A University of Alabama graduate student poses near her workspace in a biolgoical research lab.

Tears Turn to Success for Graduate Student

Determination Brings NIH Fellowship

By Adam Jones

A University of Alabama graduate student poses near her workspace in a biolgoical research lab.
Doctoral student Jennie Thies received a highly competitive NIH Diversity Research Supplement to help support her research.

Sitting in her adviser’s office with tears running down her face, Jennie Thies was unsure if she could stick with graduate school.

It was the start of her third year, and she was facing her qualifying exam to transition into candidacy for the doctorate program. She was balancing her responsibilities in the classroom and lab.

Dr. Kim Caldwell, professor of biological sciences and Thies’ adviser, comforted and encouraged. Resilient, Thies stayed the course.

She passed the exam and continued in her research in the Caldwell lab. Later that year, she was recognized for outstanding teaching by a graduate student by the department of biological sciences.

Now, she is starting her fourth year with more confidence after winning a highly competitive national grant. Thies was recently awarded an NIH Diversity Research Supplement, a two-year pre-doctoral fellowship that covers stipend, tuition and health care while supporting her research. The program supports ongoing dissertation research training for individuals from under-represented groups.

“I look back and see that I’ve come so far these past three years, and I’m incredibly proud of myself,” Thies said. “It’s so hard to see when you’re in the moment.  “The payoff isn’t always immediate, but, at the end, it will all be worth it.”

Self-motivation

Thies’ journey to this point began with basketball. As a teenager, some friends back home in rural Jamestown, New York, suggested she play. She picked it up, eventually making her high school team.

College offers followed, and she accepted a scholarship to Gannon University, a private college in Erie, Pennsylvania, that competes in NCAA Division II. Off the court, Thies was an undergraduate teaching assistant and research assistant at Gannon; and this is where she found her joy for working in the lab.

“It’s my comfort,” she said of working in the lab. “I’m a very driven and self-motivated person, so I like the fact that I’m always challenged at the bench.”

Juggling school, basketball and research was not easy, but Thies’ resolve was strong.

“Time management was one of the most crucial skills I learned in college, and that is one of the reasons I am as successful as I am in graduate school, because I still try to live by those things that helped me be successful as an undergrad,” she said.

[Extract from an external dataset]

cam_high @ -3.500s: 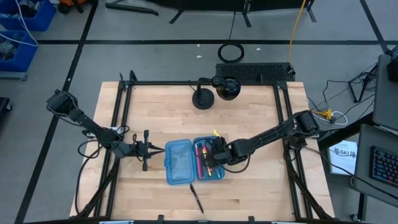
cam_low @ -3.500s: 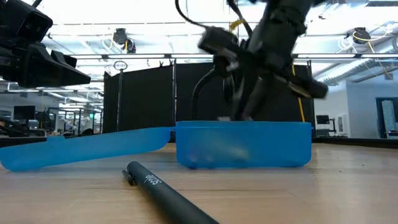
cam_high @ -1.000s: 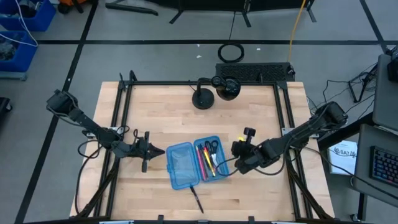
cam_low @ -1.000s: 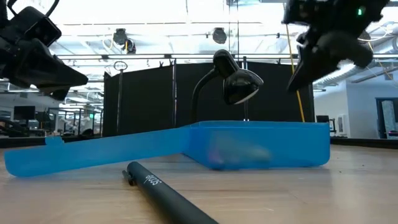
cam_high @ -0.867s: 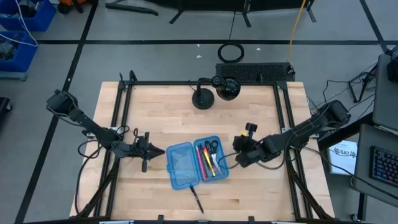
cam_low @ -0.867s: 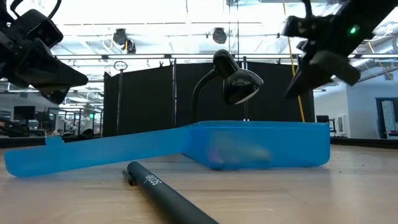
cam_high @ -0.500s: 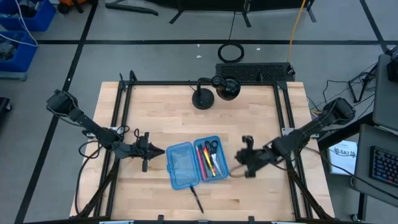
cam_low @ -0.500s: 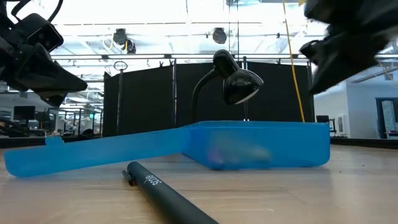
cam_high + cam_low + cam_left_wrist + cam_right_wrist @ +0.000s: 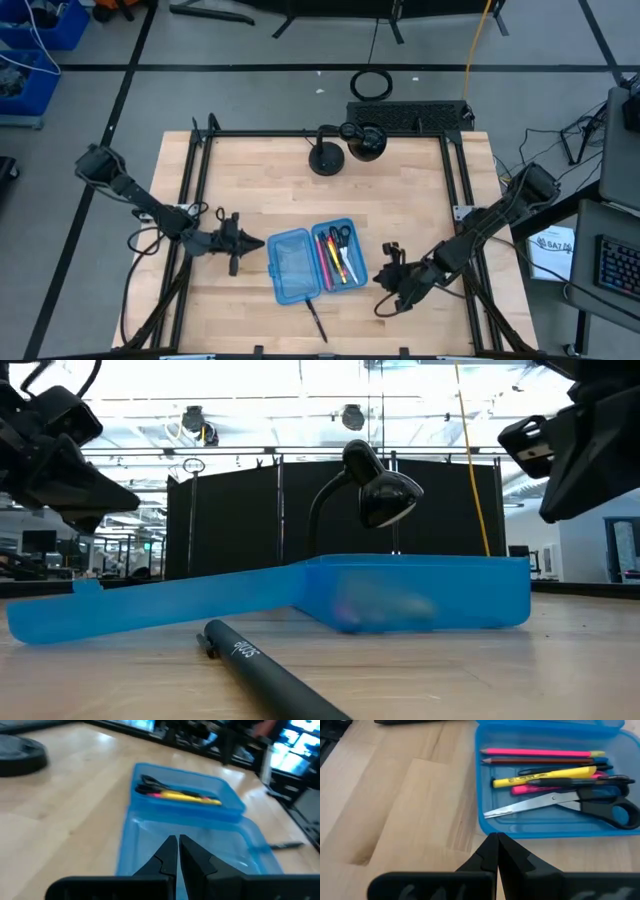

Thies studies neurodegenerative diseases in the lab of Drs. Guy and Kim Caldwell.

Worm Shack

The love of discovery in the lab led her to consider graduate school for biological research. Since she worked, at Gannon, with tiny roundworms known as C. elegans, which share roughly half their genes with humans, she looked for places to continue with the animal model.

That search brought her to the “Worm Shack” at UA. Dr. Kim Caldwell, along with her husband, Dr. Guy Caldwell, University Distinguished Research Professor, work with C. elegans to study human diseases. Its basic features allow inexpensive and rapid testing for a range of neurological diseases, as researchers can induce similar effects in the worm.

This can be an important step in evaluating therapies in a chain of discovery from cells to animal models and, eventually, humans.

In the Caldwell Lab, Thies works to understand environmental factors of Parkinson’s disease. She seeks to isolate an active compound of a secondary metabolite produced by soil bacteria that causes neurodegeneration in the worms.

“There are a lot of genetic correlations to Parkinson’s disease, but a lot more of the recent research has shown the environment can play an equal part in development of the disease; especially for those who are already predisposed with genetic factors, ” she said.

With the NIH fellowship, Thies will transition away from teaching labs to focus all of her time on research, but she will still give back through her role as an ambassador for the Graduate School.

“I like to see other people succeed more than myself,” she said. “I grew up in a small town and didn’t have the most expensive car or go to the most expensive school. It’s important to remember where you came from, and so sometimes you connect to those people who are similar to you to help them realize you don’t need all these fancy things to be a successful person.”